Foto: CGTN
Sabtu, 4 Oktober 2025Di sebuah pagi yang berkabut di pedalaman Hunan, aroma nasi putih mengepul dari dapur sederhana TK Shaping, Kabupaten Yongshun. Asap tipis keluar dari panci besar, bercampur wangi ayam rebus dan sayuran hijau yang baru saja dipetik dari kebun sekolah. Sejumlah ibu petani duduk di kursi kayu, mengupas ubi manis dan memotong kentang, sambil bercanda tentang betapa anak-anak kini lebih lahap makan sejak ada program makan siang gratis. Bagi banyak keluarga di desa ini, sepiring makan lengkap di sekolah bukan hanya soal kenyang, tapi juga sebuah kemewahan yang dulu sulit dibayangkan.

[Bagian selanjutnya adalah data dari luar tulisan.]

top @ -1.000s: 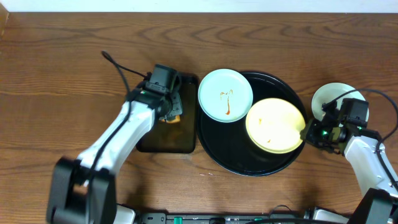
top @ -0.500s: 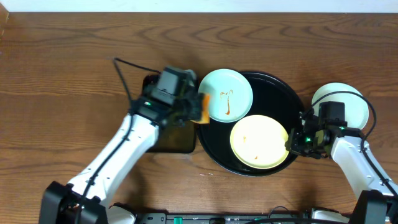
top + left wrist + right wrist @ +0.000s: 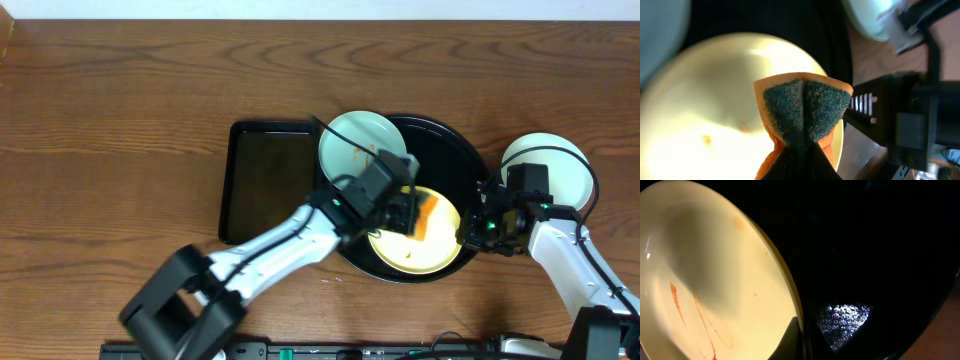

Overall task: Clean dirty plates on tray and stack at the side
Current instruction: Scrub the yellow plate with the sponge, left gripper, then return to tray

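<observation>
The pale yellow plate [image 3: 412,250] lies in the round black tray [image 3: 455,150], with thin orange smears showing in the right wrist view [image 3: 715,280]. My right gripper [image 3: 470,232] is shut on its right rim [image 3: 796,322]. My left gripper [image 3: 415,212] is shut on an orange sponge [image 3: 427,213] with a dark green scrub face [image 3: 802,112], held over the yellow plate [image 3: 705,110]. A mint-blue plate [image 3: 345,145] with a brown smear sits at the tray's upper left edge. Another mint plate [image 3: 562,170] lies on the table at the right.
A rectangular black tray [image 3: 265,180] lies left of the round tray. The wooden table [image 3: 110,130] stretches left and behind. The right arm's black body [image 3: 910,120] stands close beside the sponge.
My left gripper has carried the sponge from the rectangular tray rightward over the yellow plate. My right gripper has pulled the yellow plate's rim slightly left and holds it.
</observation>
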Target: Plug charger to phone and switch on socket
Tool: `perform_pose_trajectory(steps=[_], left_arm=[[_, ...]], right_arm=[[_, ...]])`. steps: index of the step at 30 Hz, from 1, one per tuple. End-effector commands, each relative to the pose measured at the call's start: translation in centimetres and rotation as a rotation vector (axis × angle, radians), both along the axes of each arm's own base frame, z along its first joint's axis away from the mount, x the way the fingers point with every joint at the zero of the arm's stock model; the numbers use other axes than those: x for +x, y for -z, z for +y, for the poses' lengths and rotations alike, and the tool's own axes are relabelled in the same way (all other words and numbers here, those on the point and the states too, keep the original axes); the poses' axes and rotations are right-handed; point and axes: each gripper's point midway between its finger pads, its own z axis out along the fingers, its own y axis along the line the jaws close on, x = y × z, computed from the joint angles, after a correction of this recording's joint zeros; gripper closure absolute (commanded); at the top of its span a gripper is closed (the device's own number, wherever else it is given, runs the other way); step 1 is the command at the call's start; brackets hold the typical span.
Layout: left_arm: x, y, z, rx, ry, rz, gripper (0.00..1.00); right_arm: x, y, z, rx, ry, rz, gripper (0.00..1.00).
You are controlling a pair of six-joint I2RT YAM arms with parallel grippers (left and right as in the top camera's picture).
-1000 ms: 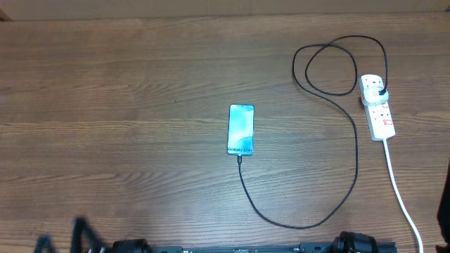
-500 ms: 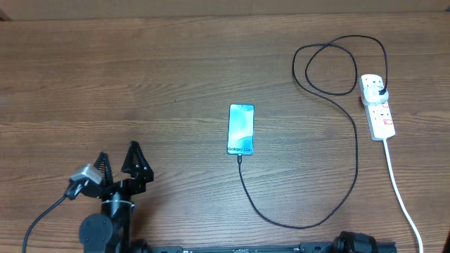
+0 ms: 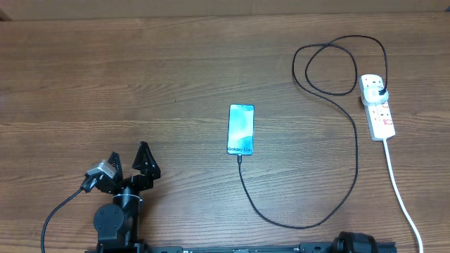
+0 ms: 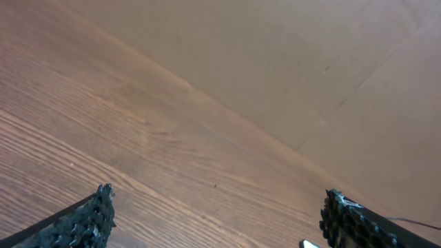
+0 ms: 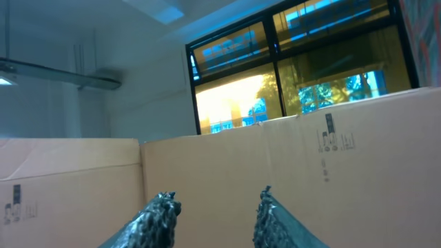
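We see the phone (image 3: 240, 129) in the middle of the table (image 3: 105, 70), the socket (image 3: 377, 107) well apart to its right. The charger (image 3: 355, 169) runs between them, looping just left of the socket.

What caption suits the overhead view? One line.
Left fingers spread open at front-left; charger loops from the phone's near end to the socket at right.

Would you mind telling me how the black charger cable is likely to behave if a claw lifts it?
Probably floppy: the charger cable lies in loose curves and a loop, so it should sag either side of a grip. It looks thin, so likely light. One end meets the phone, so lifting may drag that phone.
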Motion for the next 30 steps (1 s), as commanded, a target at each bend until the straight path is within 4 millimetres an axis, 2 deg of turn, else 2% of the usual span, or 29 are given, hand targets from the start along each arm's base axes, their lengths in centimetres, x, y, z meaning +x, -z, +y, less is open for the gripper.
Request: perform_pose_trajectory(steps=[1,7,11,12,17,21,23,29,30], left_arm=[[0.0,0.0,0.0,0.053,0.005,-0.003,0.01],[0.0,0.1,0.0,0.092,0.010,0.000,0.00],[0.0,0.1,0.0,0.092,0.010,-0.001,0.00],[0.0,0.1,0.0,0.092,0.010,-0.001,0.00],[0.0,0.1,0.0,0.092,0.010,0.000,0.00],[0.0,0.1,0.0,0.092,0.010,0.000,0.00],[0.0,0.1,0.0,0.092,0.010,-0.001,0.00],[0.0,0.1,0.0,0.092,0.010,0.000,0.00],[0.0,0.1,0.0,0.092,0.010,0.000,0.00]], right_arm=[[-1.9,-0.2,0.1,-0.001,-0.010,-0.043,0.54],[-5.7,-0.3,-1.5,0.066,0.071,-0.125,0.51],[-9.7,0.2,-2.7,0.125,0.142,-0.203,0.50],[-10.9,0.5,-2.6,0.127,0.143,-0.226,0.50],[-14.6,1.5,-2.3,0.126,0.133,-0.292,0.47],[-19.4,3.0,-3.4,0.081,0.182,-0.414,0.46],[-20.7,3.5,-3.8,0.092,0.200,-0.441,0.45],[-26.4,6.2,-3.7,0.106,0.199,-0.559,0.33],[-26.6,6.2,-3.8,0.108,0.206,-0.561,0.29]])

Sementara di ruang kelas TK Qicai di Xiangxi Tujia dan Miao, waktu camilan sore selalu jadi momen paling ditunggu. Di atas meja kayu panjang, tersaji ubi manis yang dihaluskan lalu dibentuk menyerupai es krim, ditaruh di cone renyah dengan taburan potongan melon. Di sampingnya, segelas susu hangat melengkapi camilan sederhana namun penuh gizi. “Kami ingin anak-anak tidak hanya kenyang, tapi juga bahagia setiap kali makan,” kata Xiang Haiyan, kepala sekolah Qicai, seperti dikutip Xinhua.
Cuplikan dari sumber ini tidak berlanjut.